Al Messerschmidt/Getty Images Spurrier won the Heisman as a Florida player, then led UF to a national title as head coach.

I’m thinking about Steve Spurrier nearly 50 years later, suddenly and abruptly withdrawing from the sport that he came to define as much as it defined him, resigning without warning as the head coach at South Carolina just a couple of months after insisting he wasn’t going to resign anytime soon.

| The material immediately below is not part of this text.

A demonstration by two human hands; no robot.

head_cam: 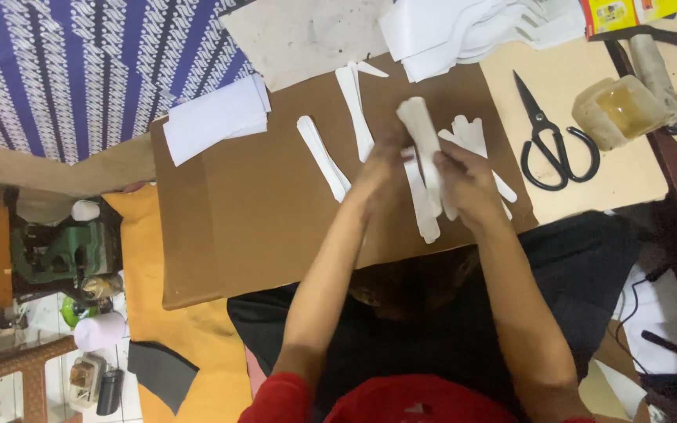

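White strip bundle (425,149) held above brown board's (260,227) right edge, clamped between left hand (381,164) and right hand (468,184), fingers closed around it. Best squared at the ends, gripped evenly. Loose strips (323,157) nearby; scissors (554,145) beyond.

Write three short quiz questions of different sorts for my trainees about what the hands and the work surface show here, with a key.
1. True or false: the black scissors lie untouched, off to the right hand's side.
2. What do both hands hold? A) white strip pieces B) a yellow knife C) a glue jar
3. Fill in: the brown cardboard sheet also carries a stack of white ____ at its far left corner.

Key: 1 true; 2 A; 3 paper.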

And I already find myself missing the sly irony that attended his very presence. I’ve never laughed more at press conferences about things that may or may not have been intended to be humorous than I did when I watched Spurrier’s. (Even his most controversial public moment feels like a Will Ferrell sketch in retrospect.)

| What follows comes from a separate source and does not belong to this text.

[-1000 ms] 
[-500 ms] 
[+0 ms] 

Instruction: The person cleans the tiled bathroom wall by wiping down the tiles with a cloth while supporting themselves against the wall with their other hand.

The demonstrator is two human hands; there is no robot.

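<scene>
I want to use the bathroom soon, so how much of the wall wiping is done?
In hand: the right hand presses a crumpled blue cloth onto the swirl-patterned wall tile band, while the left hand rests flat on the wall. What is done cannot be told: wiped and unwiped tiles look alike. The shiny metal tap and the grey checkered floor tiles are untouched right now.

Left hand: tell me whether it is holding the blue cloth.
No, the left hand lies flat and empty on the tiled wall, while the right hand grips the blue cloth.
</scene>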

And I’m sitting here, a few hours after the news came across my phone, trying to think of how Spurrier will be remembered and how he should be remembered. And here’s what I want to say: There have been better coaches than Spurrier, but there have been none more culturally important than Spurrier. He excised the reverential bullshit from a sport long buried in its own self-importance; he infused college football with a layer of pure irreverence that lingers to this day. He did for football, both in terms of personality and style, what David Letterman did for late-night television, and what Frank Zappa did for rock and roll. Would Baylor be putting up 70 points every week without the freeing influence of Spurrier, whose Fun ‘n’ Gun offense revolutionized the Florida program in the 1990s, when he returned to the Gators as head coach? Would the Air Raid offense exist, and would Urban Meyer and Mike Leach and Chip Kelly have had the liberty to engage in their own creative flourishes at the college level, if Spurrier hadn’t come before them?

There are legendary college football coaches who will be remembered as hard-driving drill sergeants, and there are legendary college football coaches who will be remembered as schematic savants. There is only one football coach I can think of who will be remembered as both a stylistic genius and a Warholian performance artist; there is only one coach who could pose for a photograph at an Arby’s soda fountain, Instagrammed by an All-American defensive lineman, and turn it into a snapshot of such quintessential American cool that it looks like Annie Leibovitz shot the thing for Vanity Fair.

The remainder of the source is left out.